Les pertes d'emplois s'accumulent en Ontario, et le Québec a sauvé ses dernières statistiques de justesse. Depuis, Bombardier et le chantier Davie ont encaissé, et ces fermetures temporaires ou permanentes se répercuteront dans l'économie.
Stephen Harper semble avoir compris, et j'écris bien «semble» parce que rien n'est jamais garanti avec lui. Il ne veut pas donner le pouvoir aux libéraux sur un plateau d'argent, et la menace de déclencher de nouvelles élections à la fin de janvier fait maintenant sourire avec l'arrivée de M. Ignatieff.
Le premier ministre a d'ailleurs si bien compris le système qu'il nommera incessamment 18 nouveaux sénateurs, après avoir réclamé depuis des années une réforme du Sénat.
Il s'est rendu à l'évidence après presque trois ans au pouvoir que personne ne peut le réformer sans ouvrir la Constitution, une éventualité qui a peu de preneurs au pays.
Alors, il fera comme tous ses prédécesseurs et nommera des amis du parti à la Chambre haute, avec mission de voter selon les ordres du chef.
Les conservateurs applaudissent, bien sûr, la victoire de Jean Charest même si leur chouchou Mario Dumont s'est heurté à un mur et a annoncé la fin de sa carrière.
Mais ne cherchez pas trop de sincérité dans leur réaction. M. Charest est fédéraliste inconditionnel, certes, mais en se rangeant dans le clan des défenseurs des intérêts du Québec, il a indisposé bien du monde à Ottawa.
On le préfère évidemment à Pauline Marois, mais sans se fier totalement à lui. Après tout, M. Charest et Gilles Duceppe travaillaient dans le même sens lors des dernières élections fédérales, et rien n'indique que le premier ministre québécois ait le moindre remords de son intrusion.
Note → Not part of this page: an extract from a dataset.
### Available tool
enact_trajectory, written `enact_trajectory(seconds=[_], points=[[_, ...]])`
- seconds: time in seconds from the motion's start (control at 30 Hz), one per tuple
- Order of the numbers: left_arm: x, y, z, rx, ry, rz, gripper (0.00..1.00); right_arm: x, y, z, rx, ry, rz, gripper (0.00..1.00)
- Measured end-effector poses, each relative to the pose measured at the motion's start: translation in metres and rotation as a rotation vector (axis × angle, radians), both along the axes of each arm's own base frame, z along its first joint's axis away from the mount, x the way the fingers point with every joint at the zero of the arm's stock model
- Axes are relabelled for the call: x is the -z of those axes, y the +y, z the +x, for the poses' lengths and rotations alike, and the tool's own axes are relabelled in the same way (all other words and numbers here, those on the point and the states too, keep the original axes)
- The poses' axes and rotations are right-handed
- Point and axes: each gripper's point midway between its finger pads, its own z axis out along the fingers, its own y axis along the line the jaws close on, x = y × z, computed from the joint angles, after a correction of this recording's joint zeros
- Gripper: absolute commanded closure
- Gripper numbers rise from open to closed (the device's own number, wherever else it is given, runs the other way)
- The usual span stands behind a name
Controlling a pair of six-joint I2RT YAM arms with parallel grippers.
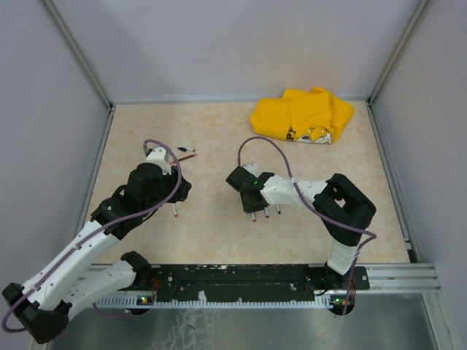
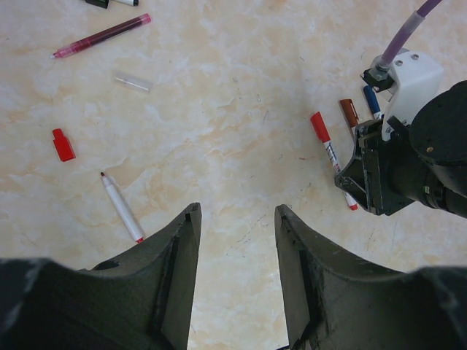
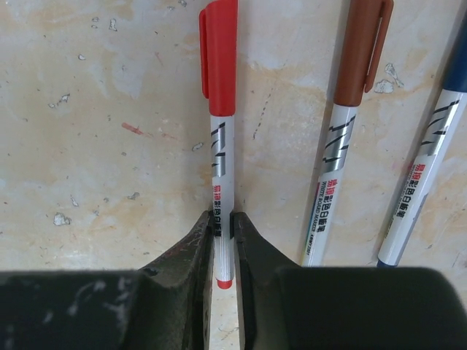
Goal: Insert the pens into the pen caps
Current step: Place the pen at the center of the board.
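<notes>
a beige marbled table (image 1: pixel 219 146) carries scattered pens (image 2: pixel 122 210), a loose red cap (image 2: pixel 63 145) and yellow cloth (image 1: pixel 303 115).

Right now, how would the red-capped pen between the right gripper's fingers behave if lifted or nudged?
Probably stiff: the red-capped pen is a straight, thin barrel. The right gripper pinches it near the tail, far from the cap, so it may pivot when lifted. Round and glossy, it could roll if nudged, though the cap's clip might stop it.
</notes>
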Motion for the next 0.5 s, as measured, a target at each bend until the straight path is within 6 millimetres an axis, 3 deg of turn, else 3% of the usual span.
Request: enact_trajectory(seconds=[0.23,0.5], points=[[0.0000,-0.0001,0.0000,0.000,0.000,0.000,0.49,-0.0001,0.0001,-0.0002,0.001,0.001,0.001,0.94],[0.0011,-0.0004,0.0003,0.000,0.004,0.002,0.48,-0.0006,0.0003,-0.0001,0.001,0.001,0.002,0.74]])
Les adéquisto-conservateurs qui contrôlent l'aile québécoise du PC n'ont pu neutraliser le phénomène du Québec bashing alimenté par M. Harper et ses ministres.
Leurs efforts pour nier toute influence des attaques rangées contre la coalition des partis d'opposition soutenus par les separatists sur la remontée du Parti québécois cachent mal une certaine satisfaction.
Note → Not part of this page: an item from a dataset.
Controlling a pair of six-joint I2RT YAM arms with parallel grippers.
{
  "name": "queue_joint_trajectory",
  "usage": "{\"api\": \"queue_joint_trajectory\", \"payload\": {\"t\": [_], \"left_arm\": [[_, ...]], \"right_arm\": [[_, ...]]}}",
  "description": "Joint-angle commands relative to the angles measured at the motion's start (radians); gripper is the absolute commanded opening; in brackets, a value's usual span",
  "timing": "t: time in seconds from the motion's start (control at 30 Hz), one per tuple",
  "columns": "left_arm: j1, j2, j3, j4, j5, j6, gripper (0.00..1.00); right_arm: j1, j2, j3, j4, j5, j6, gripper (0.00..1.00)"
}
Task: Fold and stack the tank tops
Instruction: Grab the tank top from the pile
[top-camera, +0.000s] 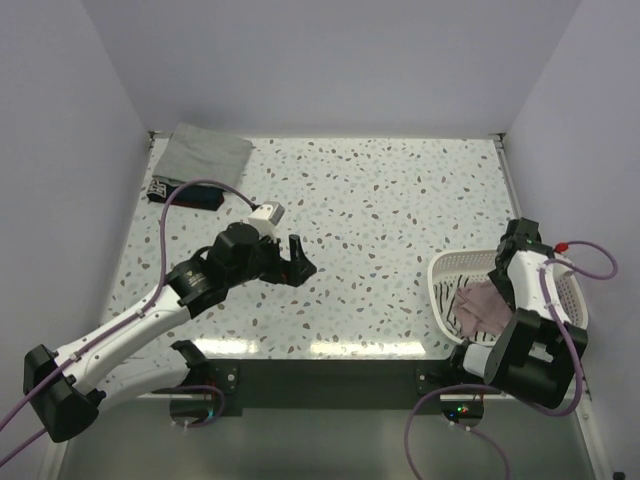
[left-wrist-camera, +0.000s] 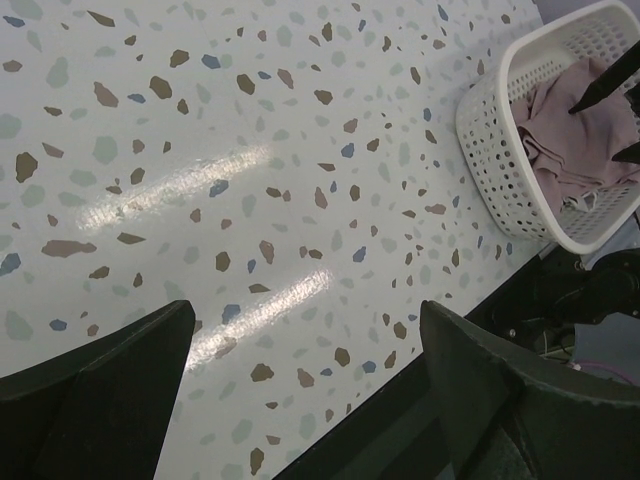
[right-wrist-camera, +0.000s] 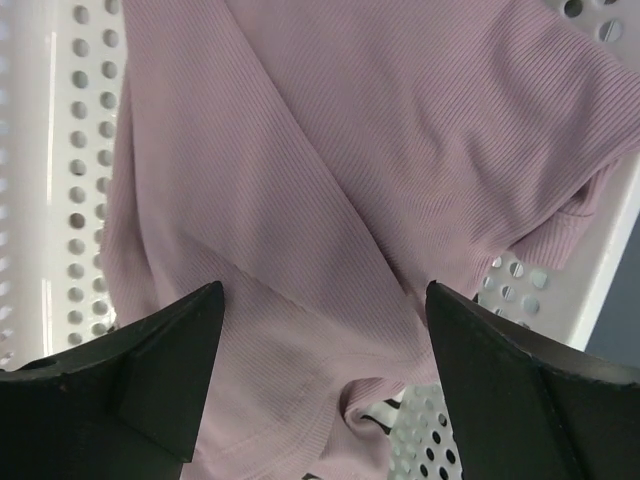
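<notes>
Right fingers (right-wrist-camera: 185, 340) hang spread wide just above the dusty pink tank top (right-wrist-camera: 330, 170), gripping nothing. That top lies crumpled in the white basket (right-wrist-camera: 85, 150) at the near right edge of the surface (left-wrist-camera: 250, 150). It looks like light, limp ribbed knit that will sag and drag, so a pinch on a raised fold or hem seems best. Left fingers (left-wrist-camera: 110, 390) stand fully apart and empty over the middle of the surface. Farthest off, a grey-green tank top (top-camera: 205, 150) lies folded at the back-left corner.
</notes>
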Motion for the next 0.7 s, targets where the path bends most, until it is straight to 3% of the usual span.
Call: {"api": "queue_joint_trajectory", "payload": {"t": [0.0,0.17,0.27,0.37,0.5,0.67], "left_arm": [[0.005,-0.007,0.0,0.0,0.022,0.031,1.0],[0.005,-0.004,-0.003,-0.003,0.015,0.033,1.0],[0.005,-0.001,-0.002,0.0,0.011,0.031,1.0],[0.005,-0.001,0.001,-0.003,0.005,0.03,1.0],[0.006,0.003,0.011,-0.005,-0.001,0.03,1.0],[0.01,0.011,0.04,-0.019,-0.015,0.037,1.0]], "right_arm": [[-0.007,-0.025,-0.053,0.092,0.016,0.036,0.84],[-0.007,-0.05,-0.087,0.123,-0.001,0.033,0.75],[-0.007,-0.071,-0.077,0.108,0.014,0.03,0.55],[-0.007,-0.099,-0.031,0.06,0.028,0.003,0.26],[-0.007,-0.143,0.055,0.003,0.033,-0.039,0.02],[-0.007,-0.178,0.207,-0.052,-0.03,-0.088,0.0]]}}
Les bons comptes font les bons amis, et le PC a remis la monnaie de sa pièce à Jean Charest. Il ne l'a pas fait exprès, bien sûr, et personne à Ottawa n'avait songé une seconde aux conséquences possibles de cette rage antisouverainiste sur les élections québécoises.
À bien y penser, ne serait-ce pas là l'oeuvre des mêmes stratèges géniaux qui avaient prédit que les coupes dans les budgets culturels n'auraient aucun effet sur le sort du Parti conservateur au Québec?
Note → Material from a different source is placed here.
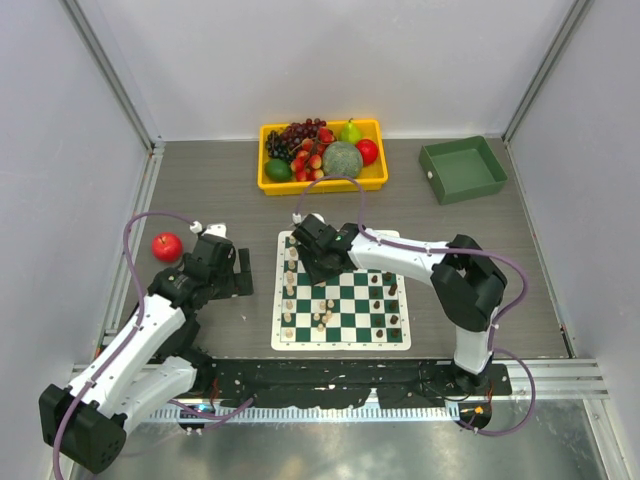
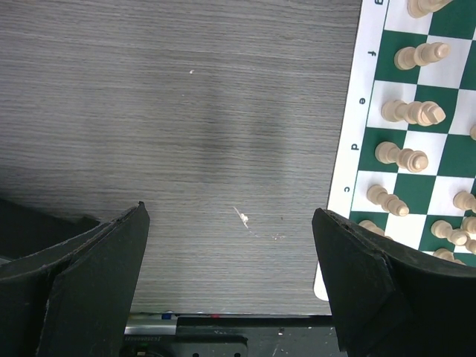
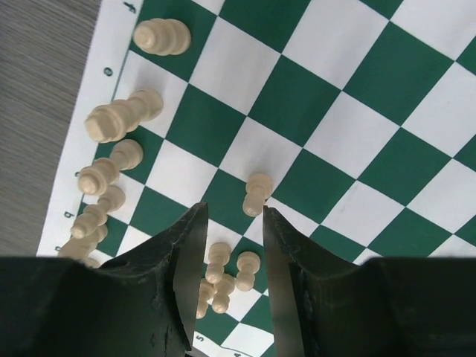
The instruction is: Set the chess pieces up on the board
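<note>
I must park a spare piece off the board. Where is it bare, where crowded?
Bare tabletop: right of the board, below the green bin; between red apple and yellow tray; and the strip left of the board, though the open left gripper hangs over it. Crowded: the board's left column and middle, where light pieces cluster near the right gripper.

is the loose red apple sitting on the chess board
No, the round red apple lies on the grey table left of the green and white checked board.
</note>
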You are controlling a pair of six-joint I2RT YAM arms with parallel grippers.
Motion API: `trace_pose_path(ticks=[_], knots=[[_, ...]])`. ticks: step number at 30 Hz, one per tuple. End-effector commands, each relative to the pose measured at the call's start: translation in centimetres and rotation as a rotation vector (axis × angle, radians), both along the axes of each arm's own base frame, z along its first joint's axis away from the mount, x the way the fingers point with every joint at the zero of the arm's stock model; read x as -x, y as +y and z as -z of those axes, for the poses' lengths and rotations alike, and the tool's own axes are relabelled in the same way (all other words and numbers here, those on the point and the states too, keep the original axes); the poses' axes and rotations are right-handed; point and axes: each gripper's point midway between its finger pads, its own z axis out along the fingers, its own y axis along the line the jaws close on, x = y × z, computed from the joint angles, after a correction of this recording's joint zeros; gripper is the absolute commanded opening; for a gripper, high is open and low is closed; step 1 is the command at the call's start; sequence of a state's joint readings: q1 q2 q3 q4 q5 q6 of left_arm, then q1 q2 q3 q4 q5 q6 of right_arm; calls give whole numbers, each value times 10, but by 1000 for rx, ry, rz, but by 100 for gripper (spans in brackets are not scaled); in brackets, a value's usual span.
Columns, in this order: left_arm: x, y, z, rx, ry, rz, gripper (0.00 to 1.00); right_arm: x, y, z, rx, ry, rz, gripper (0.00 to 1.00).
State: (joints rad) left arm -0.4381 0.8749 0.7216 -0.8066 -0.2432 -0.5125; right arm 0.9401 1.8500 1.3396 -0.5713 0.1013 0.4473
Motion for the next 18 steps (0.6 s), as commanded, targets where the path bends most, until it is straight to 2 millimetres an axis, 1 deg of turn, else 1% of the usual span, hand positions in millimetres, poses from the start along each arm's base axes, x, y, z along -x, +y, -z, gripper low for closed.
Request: trace_pose_path(ticks=[1,6,14,18], knots=[[-1,3,-5,2,-20,-25,99,-3,-5,6,45,-11,5,40],[-1,3,-5,7,-24,-32,99,2,-2,14,41,17,-4,39],[-2,2,-4,5,-18,-24,100,-3,-3,13,52,0,-2,25],[0,3,-3,1,-12,-25,100,-7,-7,13,77,-16,-2,21]])
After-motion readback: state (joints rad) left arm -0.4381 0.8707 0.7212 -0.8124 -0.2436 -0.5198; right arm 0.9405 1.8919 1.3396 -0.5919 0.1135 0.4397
Les conservateurs de l'Ontario et de l'Ouest, eux, en ont maintenant plein leur casquette du Québec : ils ont tout avalé, y compris la reconnaissance de la nation, pour se retrouver devant rien.
Leur parti a perdu toute chance de remontée dans le «Québec profond», et ils regardent maintenant ailleurs dans leur quête d'une majorité.